Interior, Comfort, and Cargo
Inside the Passat, clean, straight lines follow Volkswagen's unassuming design language. The Passat's interior is handsome in a German, utilitarian way, but it's lacking true inspiration to earn our full praise. The Volkswagen's cabin isn't completely without merit, though; it's among the most spacious and comfortable in its segment. With an open cabin and thin door pillars, outward visibility in the Passat is excellent. There is little variation in cargo capacity among family sedans. With the seats folded to their not-quite-flat resting position, we managed to fit 16 carry-on-sized boxes behind the front seats. The Passat fell to the bottom of the family-sedan pack for real-world carrying capacity, perhaps because Volkswagen sacrificed some trunk space to the Passat's huge back seat.

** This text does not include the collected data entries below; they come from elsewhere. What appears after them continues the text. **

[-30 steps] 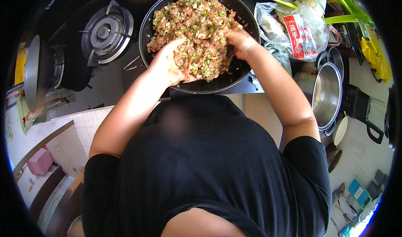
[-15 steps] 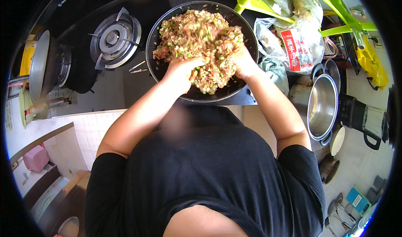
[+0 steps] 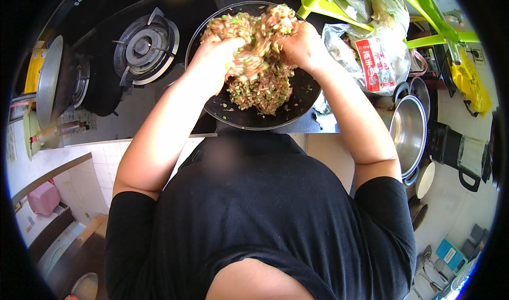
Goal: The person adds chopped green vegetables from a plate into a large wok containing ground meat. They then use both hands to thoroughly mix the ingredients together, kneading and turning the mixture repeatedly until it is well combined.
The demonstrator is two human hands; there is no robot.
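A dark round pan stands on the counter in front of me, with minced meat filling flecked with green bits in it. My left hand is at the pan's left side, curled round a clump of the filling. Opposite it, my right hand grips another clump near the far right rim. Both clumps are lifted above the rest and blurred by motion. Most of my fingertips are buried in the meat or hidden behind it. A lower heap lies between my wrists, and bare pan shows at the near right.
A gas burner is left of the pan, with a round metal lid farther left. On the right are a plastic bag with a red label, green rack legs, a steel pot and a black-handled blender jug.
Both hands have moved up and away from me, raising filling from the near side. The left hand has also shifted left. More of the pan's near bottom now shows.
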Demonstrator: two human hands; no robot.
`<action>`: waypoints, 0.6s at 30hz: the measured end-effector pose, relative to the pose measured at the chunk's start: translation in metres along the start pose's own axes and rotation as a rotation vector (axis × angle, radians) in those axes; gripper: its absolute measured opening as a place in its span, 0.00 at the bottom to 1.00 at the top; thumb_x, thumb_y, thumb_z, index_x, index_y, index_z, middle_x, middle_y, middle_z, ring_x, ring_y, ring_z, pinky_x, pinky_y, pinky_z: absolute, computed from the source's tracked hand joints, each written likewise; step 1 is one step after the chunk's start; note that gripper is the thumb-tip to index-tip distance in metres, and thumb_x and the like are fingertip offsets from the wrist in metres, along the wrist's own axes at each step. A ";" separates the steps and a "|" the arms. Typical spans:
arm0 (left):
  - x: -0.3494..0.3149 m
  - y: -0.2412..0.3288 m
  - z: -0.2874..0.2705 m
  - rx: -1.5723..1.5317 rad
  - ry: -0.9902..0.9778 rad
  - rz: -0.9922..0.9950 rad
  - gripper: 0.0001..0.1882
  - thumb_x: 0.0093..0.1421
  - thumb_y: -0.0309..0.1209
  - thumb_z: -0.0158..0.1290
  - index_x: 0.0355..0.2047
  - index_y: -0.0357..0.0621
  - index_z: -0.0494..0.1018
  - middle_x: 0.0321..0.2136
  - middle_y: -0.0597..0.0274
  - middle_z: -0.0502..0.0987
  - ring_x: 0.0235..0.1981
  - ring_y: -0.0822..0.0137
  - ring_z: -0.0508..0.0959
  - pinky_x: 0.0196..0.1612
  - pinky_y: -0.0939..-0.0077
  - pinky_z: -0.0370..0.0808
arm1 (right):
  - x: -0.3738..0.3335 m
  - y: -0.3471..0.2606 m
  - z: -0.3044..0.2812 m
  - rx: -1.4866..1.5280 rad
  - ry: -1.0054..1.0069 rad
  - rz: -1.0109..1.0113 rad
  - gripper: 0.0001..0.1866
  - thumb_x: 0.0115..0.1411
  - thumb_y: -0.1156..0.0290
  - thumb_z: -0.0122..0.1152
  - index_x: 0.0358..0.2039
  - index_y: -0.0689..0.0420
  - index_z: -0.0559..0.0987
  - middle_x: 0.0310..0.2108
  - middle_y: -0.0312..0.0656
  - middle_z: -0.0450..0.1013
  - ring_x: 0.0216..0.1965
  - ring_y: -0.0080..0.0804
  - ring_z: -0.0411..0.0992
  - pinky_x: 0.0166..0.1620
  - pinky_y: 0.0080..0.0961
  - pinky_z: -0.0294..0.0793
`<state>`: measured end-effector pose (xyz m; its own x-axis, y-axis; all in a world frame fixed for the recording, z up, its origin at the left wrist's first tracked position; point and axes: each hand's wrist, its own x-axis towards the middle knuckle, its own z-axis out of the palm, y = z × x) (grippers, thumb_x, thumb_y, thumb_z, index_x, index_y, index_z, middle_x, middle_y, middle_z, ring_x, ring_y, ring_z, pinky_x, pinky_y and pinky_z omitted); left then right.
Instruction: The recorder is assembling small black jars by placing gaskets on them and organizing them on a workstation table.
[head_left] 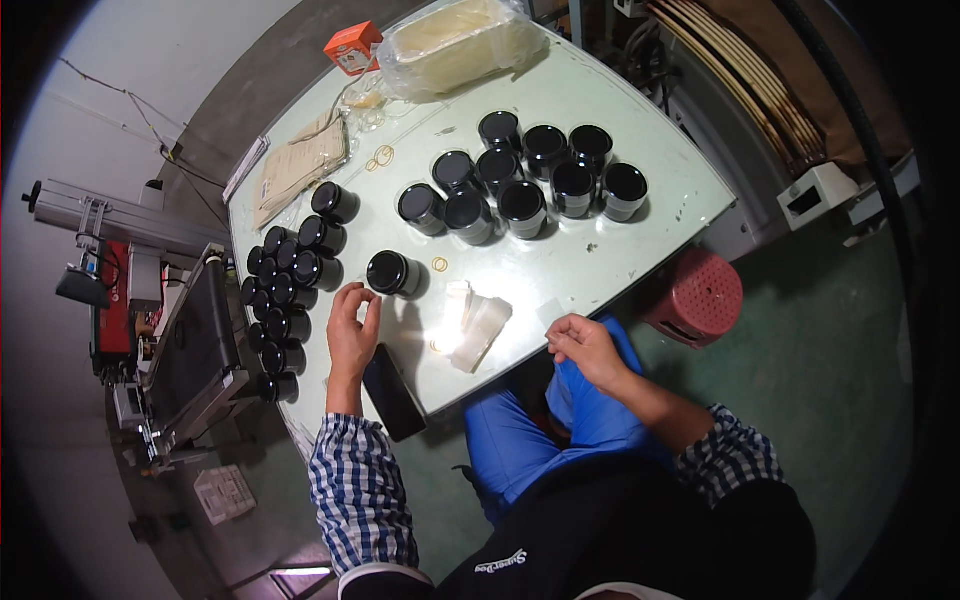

Infotainment and Connectivity
The standard infotainment system includes a 6.3-inch touchscreen with a three-month subscription to SiriusXM satellite radio, Apple CarPlay and Android Auto capability, and several USB ports. The top model adds navigation, a larger 8.0-inch display, a premium sound system, and a six-month subscription to VW's Car-Net services. This allows users to locate the vehicle, call for roadside assistance, and even lock/unlock the doors remotely from their smartphone.
Safety and Driver-Assistance Features
While even the base model has several standard driver-assistance technologies, only the top trim has the most advanced equipment. For more information about the Passat's crash-test results, visit the National Highway Traffic Safety Administration (NHTSA) and Insurance Institute for Highway Safety (IIHS) websites. Key safety features include:
- Standard forward-collision warning and automated emergency braking
- Standard blind-spot monitoring and rear cross-traffic alert
- Available adaptive cruise control
Warranty and Maintenance Coverage
Volkswagen has an above-average limited warranty and below-average powertrain coverage. To offset the latter, the company provides some complimentary maintenance.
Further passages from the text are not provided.